+++ SUPPLIED MATERIAL +++

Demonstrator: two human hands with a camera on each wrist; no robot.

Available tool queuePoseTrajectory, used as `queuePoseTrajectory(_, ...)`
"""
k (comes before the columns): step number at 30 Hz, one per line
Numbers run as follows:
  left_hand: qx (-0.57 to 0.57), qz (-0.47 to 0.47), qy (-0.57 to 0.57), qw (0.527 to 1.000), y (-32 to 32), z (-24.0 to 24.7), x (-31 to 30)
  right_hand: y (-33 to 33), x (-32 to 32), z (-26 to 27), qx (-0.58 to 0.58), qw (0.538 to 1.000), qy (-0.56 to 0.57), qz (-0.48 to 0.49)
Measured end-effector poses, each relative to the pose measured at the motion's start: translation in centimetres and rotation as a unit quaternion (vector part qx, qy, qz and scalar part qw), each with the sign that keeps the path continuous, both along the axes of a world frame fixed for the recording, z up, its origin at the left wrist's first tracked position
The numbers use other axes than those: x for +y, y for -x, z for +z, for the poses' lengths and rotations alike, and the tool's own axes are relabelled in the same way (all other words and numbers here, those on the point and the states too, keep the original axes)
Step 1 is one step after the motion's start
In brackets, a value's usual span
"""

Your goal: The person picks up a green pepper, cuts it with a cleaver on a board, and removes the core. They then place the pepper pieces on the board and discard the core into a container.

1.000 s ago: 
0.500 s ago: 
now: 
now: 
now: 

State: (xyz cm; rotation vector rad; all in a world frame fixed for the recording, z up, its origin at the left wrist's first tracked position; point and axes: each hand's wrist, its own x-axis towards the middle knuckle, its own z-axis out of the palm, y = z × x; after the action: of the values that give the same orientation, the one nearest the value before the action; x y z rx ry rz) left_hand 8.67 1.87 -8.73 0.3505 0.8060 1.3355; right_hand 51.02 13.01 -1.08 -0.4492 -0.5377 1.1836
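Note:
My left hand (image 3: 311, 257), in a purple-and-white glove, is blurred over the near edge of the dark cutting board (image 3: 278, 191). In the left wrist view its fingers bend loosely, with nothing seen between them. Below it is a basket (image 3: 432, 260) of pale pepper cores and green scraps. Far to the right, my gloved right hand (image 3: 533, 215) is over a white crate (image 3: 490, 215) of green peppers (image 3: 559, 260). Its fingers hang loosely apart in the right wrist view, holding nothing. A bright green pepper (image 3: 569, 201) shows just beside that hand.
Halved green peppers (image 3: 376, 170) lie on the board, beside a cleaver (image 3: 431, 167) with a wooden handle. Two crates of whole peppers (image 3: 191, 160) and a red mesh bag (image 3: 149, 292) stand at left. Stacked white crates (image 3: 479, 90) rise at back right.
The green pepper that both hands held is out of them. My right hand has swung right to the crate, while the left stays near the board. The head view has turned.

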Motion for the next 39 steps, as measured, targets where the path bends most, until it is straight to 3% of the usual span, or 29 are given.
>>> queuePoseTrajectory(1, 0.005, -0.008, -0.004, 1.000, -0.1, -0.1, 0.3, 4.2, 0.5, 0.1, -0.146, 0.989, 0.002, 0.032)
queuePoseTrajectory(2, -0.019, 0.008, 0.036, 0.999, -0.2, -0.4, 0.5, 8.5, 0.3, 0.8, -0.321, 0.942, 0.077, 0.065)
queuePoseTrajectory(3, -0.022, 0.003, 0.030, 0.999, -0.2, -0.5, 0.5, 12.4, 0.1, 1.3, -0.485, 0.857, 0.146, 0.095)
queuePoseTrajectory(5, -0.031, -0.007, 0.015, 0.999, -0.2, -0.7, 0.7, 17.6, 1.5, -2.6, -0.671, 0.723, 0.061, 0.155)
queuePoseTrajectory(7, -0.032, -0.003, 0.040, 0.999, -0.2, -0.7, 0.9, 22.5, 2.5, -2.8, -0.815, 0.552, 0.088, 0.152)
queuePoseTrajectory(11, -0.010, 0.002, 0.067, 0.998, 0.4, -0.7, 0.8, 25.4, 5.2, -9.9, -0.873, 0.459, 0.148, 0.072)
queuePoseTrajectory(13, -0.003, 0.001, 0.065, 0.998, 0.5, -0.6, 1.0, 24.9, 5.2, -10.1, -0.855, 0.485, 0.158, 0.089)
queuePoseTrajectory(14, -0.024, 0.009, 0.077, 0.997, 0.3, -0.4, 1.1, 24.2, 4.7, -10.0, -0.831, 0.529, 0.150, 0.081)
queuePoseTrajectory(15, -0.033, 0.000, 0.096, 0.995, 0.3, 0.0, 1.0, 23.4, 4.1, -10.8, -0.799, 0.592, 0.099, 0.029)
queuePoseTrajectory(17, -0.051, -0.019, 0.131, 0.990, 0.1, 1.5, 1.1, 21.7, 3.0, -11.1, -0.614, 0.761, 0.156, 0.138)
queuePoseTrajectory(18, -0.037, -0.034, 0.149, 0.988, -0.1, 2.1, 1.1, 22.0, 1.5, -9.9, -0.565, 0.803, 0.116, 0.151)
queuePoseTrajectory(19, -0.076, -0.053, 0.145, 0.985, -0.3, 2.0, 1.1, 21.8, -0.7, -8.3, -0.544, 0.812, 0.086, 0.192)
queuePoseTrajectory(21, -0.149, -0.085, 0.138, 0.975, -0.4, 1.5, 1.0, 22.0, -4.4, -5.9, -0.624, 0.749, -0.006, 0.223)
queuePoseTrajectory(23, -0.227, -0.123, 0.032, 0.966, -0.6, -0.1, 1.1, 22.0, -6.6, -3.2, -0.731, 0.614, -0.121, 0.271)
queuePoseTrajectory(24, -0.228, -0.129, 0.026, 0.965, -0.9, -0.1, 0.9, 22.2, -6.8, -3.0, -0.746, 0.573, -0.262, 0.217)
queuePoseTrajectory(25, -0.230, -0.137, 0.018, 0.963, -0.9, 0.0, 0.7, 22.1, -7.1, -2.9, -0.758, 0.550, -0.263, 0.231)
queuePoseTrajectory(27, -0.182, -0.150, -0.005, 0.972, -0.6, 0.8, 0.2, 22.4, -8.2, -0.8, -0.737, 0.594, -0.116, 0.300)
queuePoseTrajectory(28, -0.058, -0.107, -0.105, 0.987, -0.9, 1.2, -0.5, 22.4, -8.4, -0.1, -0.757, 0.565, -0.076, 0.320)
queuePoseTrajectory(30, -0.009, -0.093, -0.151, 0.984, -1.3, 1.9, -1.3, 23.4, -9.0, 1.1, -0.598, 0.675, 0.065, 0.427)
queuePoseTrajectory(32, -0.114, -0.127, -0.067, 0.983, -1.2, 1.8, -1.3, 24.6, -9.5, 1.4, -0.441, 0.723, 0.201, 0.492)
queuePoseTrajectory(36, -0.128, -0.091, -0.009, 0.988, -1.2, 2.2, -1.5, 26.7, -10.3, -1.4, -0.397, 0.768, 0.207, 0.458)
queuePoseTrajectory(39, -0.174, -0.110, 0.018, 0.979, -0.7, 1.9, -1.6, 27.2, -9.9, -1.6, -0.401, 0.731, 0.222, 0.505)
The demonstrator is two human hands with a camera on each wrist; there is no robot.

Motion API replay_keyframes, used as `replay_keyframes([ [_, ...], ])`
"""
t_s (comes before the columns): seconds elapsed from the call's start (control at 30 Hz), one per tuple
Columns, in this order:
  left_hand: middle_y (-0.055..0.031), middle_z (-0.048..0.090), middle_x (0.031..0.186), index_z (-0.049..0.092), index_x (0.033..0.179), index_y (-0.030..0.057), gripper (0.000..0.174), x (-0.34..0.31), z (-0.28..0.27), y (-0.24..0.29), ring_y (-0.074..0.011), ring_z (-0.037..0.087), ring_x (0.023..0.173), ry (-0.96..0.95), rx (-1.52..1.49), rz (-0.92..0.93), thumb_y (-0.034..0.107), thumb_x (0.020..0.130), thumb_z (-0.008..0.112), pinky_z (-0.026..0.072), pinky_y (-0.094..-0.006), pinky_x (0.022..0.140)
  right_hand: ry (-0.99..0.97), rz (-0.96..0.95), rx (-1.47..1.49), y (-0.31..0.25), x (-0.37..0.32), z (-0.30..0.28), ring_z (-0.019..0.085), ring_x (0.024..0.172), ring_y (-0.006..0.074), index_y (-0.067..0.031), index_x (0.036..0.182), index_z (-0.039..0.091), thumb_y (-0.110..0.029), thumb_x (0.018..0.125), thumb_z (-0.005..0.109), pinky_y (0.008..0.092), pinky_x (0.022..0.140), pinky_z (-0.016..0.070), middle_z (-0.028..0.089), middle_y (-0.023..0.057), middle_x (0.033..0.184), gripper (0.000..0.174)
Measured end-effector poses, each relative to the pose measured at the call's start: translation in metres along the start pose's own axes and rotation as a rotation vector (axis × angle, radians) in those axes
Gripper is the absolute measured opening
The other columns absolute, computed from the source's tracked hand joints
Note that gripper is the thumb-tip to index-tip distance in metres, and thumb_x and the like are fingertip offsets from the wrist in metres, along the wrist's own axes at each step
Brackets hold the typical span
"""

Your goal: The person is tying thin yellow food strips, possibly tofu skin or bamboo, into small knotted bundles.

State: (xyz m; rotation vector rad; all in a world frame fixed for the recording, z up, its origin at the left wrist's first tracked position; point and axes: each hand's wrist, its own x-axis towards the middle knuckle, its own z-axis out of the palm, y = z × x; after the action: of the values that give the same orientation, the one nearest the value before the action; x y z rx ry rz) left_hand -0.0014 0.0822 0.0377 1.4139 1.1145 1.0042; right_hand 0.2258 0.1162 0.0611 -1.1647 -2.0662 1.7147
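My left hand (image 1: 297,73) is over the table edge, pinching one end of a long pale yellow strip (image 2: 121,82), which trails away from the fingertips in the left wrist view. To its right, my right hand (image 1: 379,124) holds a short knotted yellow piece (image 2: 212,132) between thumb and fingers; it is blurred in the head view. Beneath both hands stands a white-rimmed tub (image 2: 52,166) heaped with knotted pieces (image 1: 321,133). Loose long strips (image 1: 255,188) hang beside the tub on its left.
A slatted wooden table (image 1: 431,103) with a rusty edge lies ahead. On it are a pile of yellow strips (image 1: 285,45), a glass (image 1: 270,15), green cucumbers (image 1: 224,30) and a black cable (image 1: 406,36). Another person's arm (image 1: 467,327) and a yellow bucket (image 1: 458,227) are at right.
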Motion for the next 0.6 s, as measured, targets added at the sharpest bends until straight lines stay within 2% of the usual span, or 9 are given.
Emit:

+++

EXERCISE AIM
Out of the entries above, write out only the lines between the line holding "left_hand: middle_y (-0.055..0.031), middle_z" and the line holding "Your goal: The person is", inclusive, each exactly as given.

RESPONSE BOX
  left_hand: middle_y (-0.055..0.031), middle_z (-0.048..0.090), middle_x (0.031..0.186), index_z (-0.049..0.092), index_x (0.033..0.179), index_y (-0.030..0.057), gripper (0.000..0.174), x (-0.34..0.31), z (-0.28..0.27), y (-0.24..0.29), ring_y (-0.074..0.011), ring_z (-0.037..0.087), ring_x (0.023..0.173), ry (-0.96..0.95), rx (-1.52..1.49), rz (-0.92..0.93), thumb_y (-0.034..0.107), thumb_x (0.020..0.130), thumb_z (-0.008..0.112), pinky_z (-0.026..0.072), pinky_y (-0.094..-0.006), pinky_x (0.022..0.140)
  right_hand: ry (-0.99..0.97), rz (-0.96..0.95), rx (-1.47..1.49), y (-0.31..0.25), x (-0.37..0.32), z (-0.30..0.28), ring_z (-0.019..0.085), ring_x (0.024..0.172), ring_y (-0.006..0.074), index_y (-0.067..0.031), index_x (0.036..0.182), index_z (-0.039..0.091), thumb_y (-0.110..0.029), thumb_x (0.018..0.125), thumb_z (-0.005..0.109), pinky_y (0.008..0.092), pinky_x (0.022..0.140), pinky_z (-0.016..0.070), middle_z (-0.028..0.089), middle_y (-0.023..0.057), middle_x (0.033..0.184), gripper (0.000..0.174)
Measured end-effector poses, each relative to the pose measured at the call's start: translation in metres along the start pose's own axes and rotation as a rotation vector (axis × angle, radians) in those axes
Gripper is the absolute measured opening
The other columns absolute, computed from the source's tracked hand joints
Note that gripper is the thumb-tip to index-tip distance in metres, and thumb_x and the like are fingertip offsets from the wrist in metres, along the wrist's own axes at each step
Brackets hold the typical span
"""

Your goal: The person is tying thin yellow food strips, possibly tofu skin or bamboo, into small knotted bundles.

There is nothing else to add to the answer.